L’angoisse, cette guerre intérieure qui n’a jamais lâché prise, est forcément présente dès le début du livre. Celle qui bloque la respiration, dérègle les nerfs, chamboule physique et mental est aussi celle qui incite à se défendre et à trouver, en soi, des armes appropriées pour la combattre. Il faut tenir en respect ce qu’il nomme Ça.

« Malade de Ça. J’ai commencé ma vie accompagné par ce qui allait devenir une sorte de podestat transformé parfois en tyran. Et cette guerre de l’angoisse (comme on parle de la guerre de cent ans) dure depuis toujours. Pour ne pas la perdre je lui ai opposé ce que je savais être ma meilleure arme : l’écriture, sur toute la gamme, avec un brin d’esthétisme, un peu de baroque, une dose d’objectivisme, du lyrisme enfin. »

Ce lyrisme, parfois tant décrié et relégué au rayon vieillerie par quelques expéditifs, Franck Venaille l’a trouvé presque naturellement dans le pays où il a décidé de naître. « J’ai décidé d’être né à Ostende, de l’union du sable et de la mer ». C’est là-bas aussi qu’il décida un jour, et cela seule l’écriture pouvait le lui permettre, de devenir « cheval flamand ». Là-bas, dans les monts ou les dunes mais aussi sur les pavés, dans les villes vivent quelques uns des poètes qu’il affectionne et dont il livre ici des portraits clairs, toujours réalisés en créant un bel équilibre entre la personnalité de l’être en question et la teneur de son œuvre. Ces lyriques résolument modernes se nomment Francis Dannemark, William Cliff, Jean-Pierre Verheggen et Pierre Della Faille. Ils viennent de plus loin qu’il n’y paraît et l’ombre de Maeterlink rôde souvent dans les parages. Venaille la repère, la note, glisse à côté, s’en va voir plus loin dans « ce nord mental » où sont encore Hugo Claus, Jan Fabre ou Ludovic Degroote. « C’est d’un poète de cette envergure que l’on est en droit d’attendre la mise en mots de ce que je vais nommer la poésie du Nord ».

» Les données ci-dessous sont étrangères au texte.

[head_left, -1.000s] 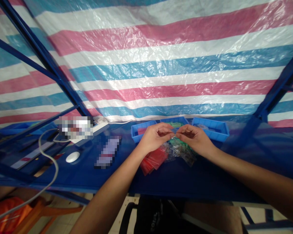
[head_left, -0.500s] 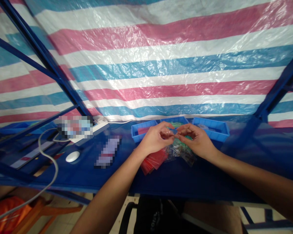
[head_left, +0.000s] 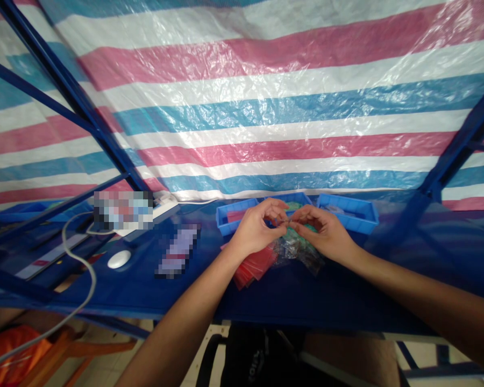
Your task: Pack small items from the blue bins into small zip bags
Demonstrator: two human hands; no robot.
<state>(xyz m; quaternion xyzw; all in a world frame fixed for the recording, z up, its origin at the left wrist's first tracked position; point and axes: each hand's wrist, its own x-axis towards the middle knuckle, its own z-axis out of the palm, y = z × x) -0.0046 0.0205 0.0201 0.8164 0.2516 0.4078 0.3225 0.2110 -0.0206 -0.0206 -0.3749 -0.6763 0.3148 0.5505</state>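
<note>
My left hand (head_left: 262, 226) and my right hand (head_left: 320, 228) meet at the fingertips above the table, both in a pinch. Whatever lies between the fingertips is too small to make out. Just beneath them is a heap of clear plastic packets (head_left: 292, 250) with green pieces (head_left: 296, 235) behind it. A fan of red plastic sheets or bags (head_left: 255, 267) lies below my left wrist. Behind the hands stand three blue bins: the left bin (head_left: 226, 228) has something red in it, the middle bin (head_left: 292, 198) is partly covered by my fingers, and the right bin (head_left: 358, 221) holds clear items.
The blue table (head_left: 177, 295) also bears a white mouse (head_left: 119, 259), a blurred flat phone-like object (head_left: 178, 251) and a white power strip (head_left: 165, 208). A pale cable (head_left: 92, 290) hangs over its left edge. Blue frame posts and a striped tarp (head_left: 266, 118) stand behind.
My hands stay almost in place, with the fingertips slightly closer together. A bluish clear piece seen between them earlier is less visible now.
</note>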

Parmi les nombreuses entrées, qui sont autant de portraits, de ce livre, apparaissent, à côté de ceux (Verlaine, Laforgue, Jouve, Aragon, Morhange, Guillevic, Fondane, Dupin, Bonnefoy) qui ont toujours compté pour lui, d’autres poètes, plus jeunes, découverts au fil de ses lectures et qui peu à peu lui sont devenus familiers. Il les cite, leur consacre un chapitre et explique avec simplicité ce qu’il détecte dans cette exploration du texte qu’ils font bouger avec lenteur et patience, de façon durable. Ceux-là se nomment Emmanuel Laugier, Pascal Commère, Antoine Emaz, Jean-Louis Giovannoni, Fabienne Courtade, Patrick Beurard-Valdoye, Laurence Vielle, Gwénaëlle Stubbe, Valérie Rouzeau... Des noms parmi tant d’autres où figurent également, en bonne place, les poètes qui, comme lui, connurent à vingt ans la guerre d’Algérie.

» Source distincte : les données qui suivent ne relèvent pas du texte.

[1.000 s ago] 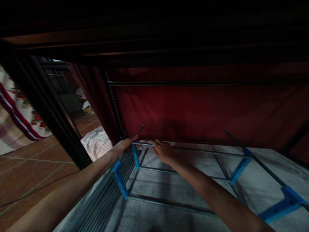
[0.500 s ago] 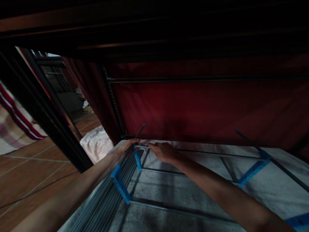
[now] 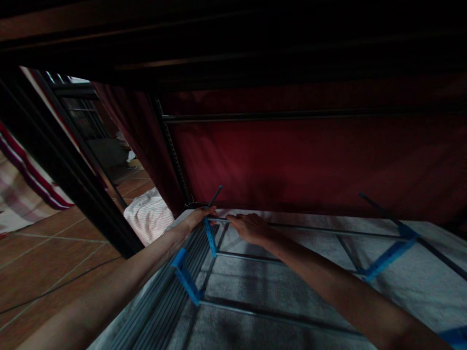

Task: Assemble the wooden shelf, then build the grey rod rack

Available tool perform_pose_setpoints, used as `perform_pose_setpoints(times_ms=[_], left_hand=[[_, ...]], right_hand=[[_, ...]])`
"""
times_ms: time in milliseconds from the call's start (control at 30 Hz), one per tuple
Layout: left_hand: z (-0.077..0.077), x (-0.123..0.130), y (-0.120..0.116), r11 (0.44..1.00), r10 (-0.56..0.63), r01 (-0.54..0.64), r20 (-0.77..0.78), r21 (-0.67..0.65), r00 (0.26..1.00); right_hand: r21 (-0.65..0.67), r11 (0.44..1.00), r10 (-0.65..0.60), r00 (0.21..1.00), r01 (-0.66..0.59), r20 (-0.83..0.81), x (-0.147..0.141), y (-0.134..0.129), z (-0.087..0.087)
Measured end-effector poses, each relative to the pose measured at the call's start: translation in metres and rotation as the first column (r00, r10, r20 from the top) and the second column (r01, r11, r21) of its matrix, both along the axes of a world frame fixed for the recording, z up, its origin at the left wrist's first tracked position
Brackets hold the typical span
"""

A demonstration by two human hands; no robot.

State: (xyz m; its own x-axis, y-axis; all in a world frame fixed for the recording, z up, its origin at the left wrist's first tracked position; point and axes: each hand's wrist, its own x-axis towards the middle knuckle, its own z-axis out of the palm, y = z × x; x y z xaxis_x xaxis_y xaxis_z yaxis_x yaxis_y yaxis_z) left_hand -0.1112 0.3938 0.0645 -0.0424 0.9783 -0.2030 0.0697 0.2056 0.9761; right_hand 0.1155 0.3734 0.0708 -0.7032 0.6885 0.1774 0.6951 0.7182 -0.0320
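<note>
A frame of thin grey metal tubes with blue plastic connectors lies on a pale fleecy cloth. At its far left corner, my left hand (image 3: 199,217) is closed around a blue connector (image 3: 210,237), partly hiding the joint. A short upright tube (image 3: 214,197) with a blue tip sticks up beside those fingers. My right hand (image 3: 251,228) is wrapped over the far crosswise tube (image 3: 328,232), just right of that corner. Nearer to me is another blue connector (image 3: 187,279), joined to a lower crosswise tube (image 3: 262,315). Another blue connector (image 3: 390,257) spans the right side.
A bundle of loose grey tubes (image 3: 156,304) lies along the left edge of the pale cloth (image 3: 248,287). Dark red fabric (image 3: 292,160) hangs behind, crossed by a dark bar (image 3: 284,115). A black post (image 3: 69,170) rises at left above the tiled floor (image 3: 54,253).
Both hands keep their hold at the far left corner. The view has shifted slightly, so the frame appears a little further right.
</note>
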Motion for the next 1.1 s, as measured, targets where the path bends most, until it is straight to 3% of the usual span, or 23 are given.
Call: perform_pose_setpoints(times_ms=[867, 1100], left_hand=[[-0.006, -0.002, 0.004, 0.994, -0.051, 0.065, -0.148, 0.09, 0.988], [0.003, 0.002, 0.001, 0.996, -0.034, 0.046, -0.167, 0.07, 0.985]], right_hand=[[-0.11, 0.993, 0.037, 0.996, -0.046, -0.081, -0.002, 0.005, 0.007], [0.053, 0.997, 0.062, 0.987, -0.055, -0.145, -0.004, 0.004, -0.002]])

Les fenêtres du lecteur Venaille sont grandes ouvertes. Les auteurs qui y sont accueillis viennent de différents horizons. Pas de clan, pas de chapelle mais de fortes affinités et une générosité sans faille, un don de soi, à l’image de l’œuvre toute entière, avec en arrière plan la volonté (le « nous » du titre le précise bien) de « jouer collectif », non pas pour s’inventer une cour mais bien pour donner, pour transmettre, pour témoigner, pour poursuivre, pour explorer en allant, jusqu’au bout, ensemble.

Jamais Venaille ne se ménage. Lui qui reste persuadé que l’écriture l’a rendu malade mais que sans elle il ne serait déjà plus là, reste d’une redoutable exigence vis à vis des autres et de lui-même. Il l’exprime sans hausser la voix, sans polémique (le titre qui pourrait l’attiser s’affirme au final très explicite) et sans attaques gratuites. Sa façon de poser un à un les jalons qui lui semblent essentiels dans un parcours où l’homme, l’écrivain et le lecteur ne forment qu’un est tendue et efficace.

« Je n’écris ni pour le plaisir ni pour passer le temps. J’attends de l’écriture qu’elle m’aide à être en paix. Mais je suis mon plus farouche, mon plus intransigeant lecteur. Je ne m’accorde jamais une circonstance atténuante. Je sais que l’on est jugé à la fois sur ses livres mais également sur la manière dont on dirige sa vie. »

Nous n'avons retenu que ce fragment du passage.